Reproduce the records below in full and word for word, excluding pictures.
=== Data records ===
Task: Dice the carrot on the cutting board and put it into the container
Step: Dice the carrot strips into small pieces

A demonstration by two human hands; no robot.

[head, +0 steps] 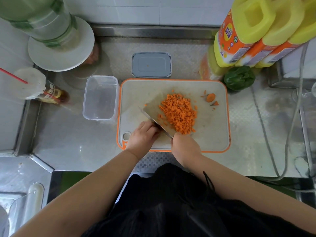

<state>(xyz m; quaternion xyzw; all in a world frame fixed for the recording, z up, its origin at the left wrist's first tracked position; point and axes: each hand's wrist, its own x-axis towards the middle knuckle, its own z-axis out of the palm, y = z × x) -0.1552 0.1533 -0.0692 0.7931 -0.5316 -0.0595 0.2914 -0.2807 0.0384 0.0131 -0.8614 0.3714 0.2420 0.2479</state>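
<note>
two bare forearms are seen reaching from a dark garment at the near edge toward the cutting board [212, 127], which has an orange rim and lies on a steel counter [71, 144]. the right hand [186, 147] is clenched around the handle of a knife [153, 115], the handle itself being hidden under the hand. the broad blade is tilted and laid slantwise, its flat set against the near left side of the diced carrot [179, 113]. the left hand [142, 135] is placed on the back of the blade near the handle, fingers curled over it, knuckles up; how firmly it is gripped cannot be told. the carrot heap lies in the middle of the board, just beyond both hands and touching the blade, not the fingers. a few stray cubes are scattered on the blade and the board. the carrot end [210, 97] and small trimmings are left near the far right corner, apart from the heap.

just left of the board a clear container [100, 98] stands open, with nothing seen inside. its grey lid [151, 65] is laid beyond the board. further left a cup with a red straw [29, 83] and a white plate [61, 55] are set. at the far right a green vegetable [239, 77] lies below yellow bottles [253, 33], against a tiled wall.
</note>
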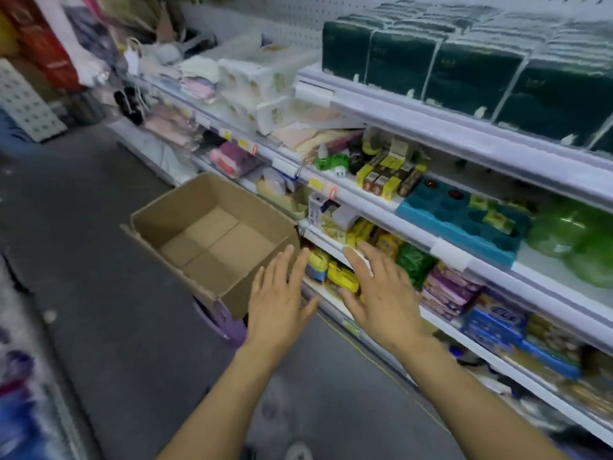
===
- Answer to this task
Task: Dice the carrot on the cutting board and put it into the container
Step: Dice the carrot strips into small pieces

A demonstration by two human hands; no robot.

[head, +0 steps] 

<state>(xyz m; quaternion xyzw; all in a world frame fixed for the recording, z up, its origin at the left wrist's first tracked position; point and axes: each hand's wrist, its own x-axis towards the middle knuckle, its own z-axis out of the palm, y = z × x) -0.1552 0.1533 -0.0692 0.7931 -0.5316 -0.0595 0.2914 -0.2807 0.0384 0.0131 -0.8614 0.3714 0.2420 0.2479</state>
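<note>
two bare forearms are seen reaching from a dark garment at the near edge toward the cutting board [212, 127], which has an orange rim and lies on a steel counter [71, 144]. the right hand [186, 147] is clenched around the handle of a knife [153, 115], the handle itself being hidden under the hand. the broad blade is tilted and laid slantwise, its flat set against the near left side of the diced carrot [179, 113]. the left hand [142, 135] is placed on the back of the blade near the handle, fingers curled over it, knuckles up; how firmly it is gripped cannot be told. the carrot heap lies in the middle of the board, just beyond both hands and touching the blade, not the fingers. a few stray cubes are scattered on the blade and the board. the carrot end [210, 97] and small trimmings are left near the far right corner, apart from the heap.

just left of the board a clear container [100, 98] stands open, with nothing seen inside. its grey lid [151, 65] is laid beyond the board. further left a cup with a red straw [29, 83] and a white plate [61, 55] are set. at the far right a green vegetable [239, 77] lies below yellow bottles [253, 33], against a tiled wall.
</note>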

No further answer is required.